Example of VBD association and image copy for VDI, <vdi_uuid>
xe vbd-create bootable=false device=autodetect mode=RW type=Disk unpluggable=true vdi-uuid=<vdi_uuid> vm-uuid=<Dom0_uuid> xe vbd-plug uuid=<vbd_uuid_from_above> xe vbd-param-get uuid=<vbd_uuid_from_above> param-name=device
lets assume that device=xvda
use tar to push VHD data into stdout stream, pipe this to the dd comand
tar -x image.vhd -f "staging_area/Nova.ova" | dd of=/dev/xvda conv=notrunc
For volume devices we can alternately substitute the volume device with the vdi_uuid name in the tar command. e.g.
tar -x image.vhd -f "staging_area/Nova.ova" | dd of=dev/VG_XenStorage-<uuid-of-volume-sr>/<uuid-of-vdi> conv=notrunc
The temporary, Dom0 oriented VBD's created to access the newly created VDI's can be destroyed in the "_cleanup_staging_area" call.
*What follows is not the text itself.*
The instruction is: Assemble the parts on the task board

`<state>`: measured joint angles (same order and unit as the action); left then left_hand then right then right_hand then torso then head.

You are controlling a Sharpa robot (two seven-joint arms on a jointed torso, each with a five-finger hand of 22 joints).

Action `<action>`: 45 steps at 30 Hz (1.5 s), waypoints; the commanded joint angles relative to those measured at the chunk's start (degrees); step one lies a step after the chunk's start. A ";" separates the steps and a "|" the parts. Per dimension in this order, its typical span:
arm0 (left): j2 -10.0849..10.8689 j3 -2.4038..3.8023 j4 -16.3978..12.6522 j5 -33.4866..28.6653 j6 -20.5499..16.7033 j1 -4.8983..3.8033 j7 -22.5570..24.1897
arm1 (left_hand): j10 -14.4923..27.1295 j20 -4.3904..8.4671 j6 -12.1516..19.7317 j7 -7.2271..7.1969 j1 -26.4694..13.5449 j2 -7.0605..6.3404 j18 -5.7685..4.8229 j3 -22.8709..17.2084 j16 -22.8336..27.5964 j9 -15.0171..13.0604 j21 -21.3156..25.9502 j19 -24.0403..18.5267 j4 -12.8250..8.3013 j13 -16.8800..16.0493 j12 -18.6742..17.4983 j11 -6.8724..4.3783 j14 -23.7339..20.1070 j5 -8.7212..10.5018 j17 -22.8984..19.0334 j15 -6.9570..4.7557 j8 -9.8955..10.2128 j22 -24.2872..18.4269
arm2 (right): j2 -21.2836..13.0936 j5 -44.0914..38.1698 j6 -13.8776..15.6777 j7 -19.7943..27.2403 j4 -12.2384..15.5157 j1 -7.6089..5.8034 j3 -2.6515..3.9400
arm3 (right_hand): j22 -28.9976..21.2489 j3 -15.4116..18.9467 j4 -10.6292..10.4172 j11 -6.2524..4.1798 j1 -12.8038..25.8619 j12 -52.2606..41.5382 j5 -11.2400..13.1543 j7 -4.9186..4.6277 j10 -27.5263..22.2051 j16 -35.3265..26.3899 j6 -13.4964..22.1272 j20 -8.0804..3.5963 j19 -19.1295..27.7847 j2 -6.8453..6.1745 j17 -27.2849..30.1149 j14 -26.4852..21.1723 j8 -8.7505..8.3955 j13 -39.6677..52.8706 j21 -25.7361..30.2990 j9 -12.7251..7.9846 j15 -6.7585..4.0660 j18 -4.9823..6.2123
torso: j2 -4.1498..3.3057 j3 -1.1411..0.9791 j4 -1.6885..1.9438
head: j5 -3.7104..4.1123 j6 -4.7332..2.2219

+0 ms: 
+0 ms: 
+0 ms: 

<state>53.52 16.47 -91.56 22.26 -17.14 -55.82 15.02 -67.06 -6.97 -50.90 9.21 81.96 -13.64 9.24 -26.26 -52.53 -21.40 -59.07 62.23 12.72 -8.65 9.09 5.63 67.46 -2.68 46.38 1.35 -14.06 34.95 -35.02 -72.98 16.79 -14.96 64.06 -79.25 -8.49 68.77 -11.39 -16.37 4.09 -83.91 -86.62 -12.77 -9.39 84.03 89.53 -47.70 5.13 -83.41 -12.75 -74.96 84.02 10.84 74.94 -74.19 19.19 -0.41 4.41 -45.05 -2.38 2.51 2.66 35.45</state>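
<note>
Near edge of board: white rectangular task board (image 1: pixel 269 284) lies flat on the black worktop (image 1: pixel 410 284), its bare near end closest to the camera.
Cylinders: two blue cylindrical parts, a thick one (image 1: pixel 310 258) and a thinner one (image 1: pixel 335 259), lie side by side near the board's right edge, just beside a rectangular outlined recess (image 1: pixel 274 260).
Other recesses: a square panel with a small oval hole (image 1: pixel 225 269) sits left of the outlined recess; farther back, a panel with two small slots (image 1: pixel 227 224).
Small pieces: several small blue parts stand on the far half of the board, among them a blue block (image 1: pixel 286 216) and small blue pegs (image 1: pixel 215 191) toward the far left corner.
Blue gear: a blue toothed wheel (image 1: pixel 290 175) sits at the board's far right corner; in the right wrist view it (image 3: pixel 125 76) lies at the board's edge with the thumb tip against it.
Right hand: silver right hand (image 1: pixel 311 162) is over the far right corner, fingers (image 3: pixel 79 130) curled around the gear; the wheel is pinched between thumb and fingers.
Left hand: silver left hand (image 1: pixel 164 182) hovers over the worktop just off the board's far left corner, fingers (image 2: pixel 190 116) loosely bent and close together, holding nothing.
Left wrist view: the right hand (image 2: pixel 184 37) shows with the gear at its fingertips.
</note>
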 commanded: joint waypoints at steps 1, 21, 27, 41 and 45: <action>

The new VHD/VDIs can now be returned and incorporated into the new virtual machine just as they were with the earlier approach.
Other users of the new _make_staging_area capability such as "upload_vhd" will benefit from the newly expanded function.
Migration from earlier Nova Versions
No change is anticipated for OVA images, no migration step will be needed when upgrading from earlier NOVA versions.
Test/Demo Plan
Running standard "spawning" tests with any storage repository type will exercise the new code.